The electronic version of this article is the complete one and can be found online at:

Published:19 August 2013

© 2013 Wiench et al; licensee BioMed Central Ltd.

This is an Open Access article distributed under the terms of the Creative Commons Attribution License (, which permits unrestricted use, distribution, and reproduction in any medium, provided the original work is properly cited.

Meeting abstract

Epigenetic mechanisms have emerged as important contributors to cancer initiation and progression. DNA methylation of gene promoters has been extensively studied since the 1970s but the role of DNA methylation in the activity of distal regulatory elements (DREs) has only recently emerged. We have previously shown that tissue-specific differentially methylated regions overlap with DREs and that DNA methylation status correlates with their activity and the ability to bind transcription factors. We and others also demonstrated that such elements are dynamic and prone to demethylation. Our goal is to understand the role of DNA methylation and hydroxymethylation in the activity of DREs in cancer progression. OSCC, characterized by a double aetiology (exposure to carcinogens and HPV infection) and highly variable response to therapies, will be used as a model system.
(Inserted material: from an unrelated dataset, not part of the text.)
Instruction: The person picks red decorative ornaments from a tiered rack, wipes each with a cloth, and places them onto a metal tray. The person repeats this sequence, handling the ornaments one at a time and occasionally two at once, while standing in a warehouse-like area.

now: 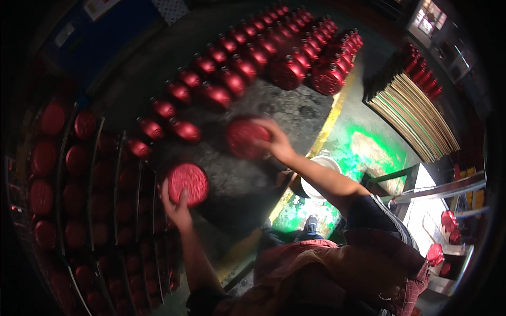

Herein, we present the preliminary data of genome-wide identification of DREs in HPV-positive and HPV-negative OSCC cell lines using Digital DNaseI-Seq method and the application of this method in detection of chromosomal alterations – insertions and deletions. Data obtained at this stage will be used to establish a new methodological workflow for the 5mC and 5hmC analysis at DREs using capture array for fragment enrichment followed by third generation sequencing.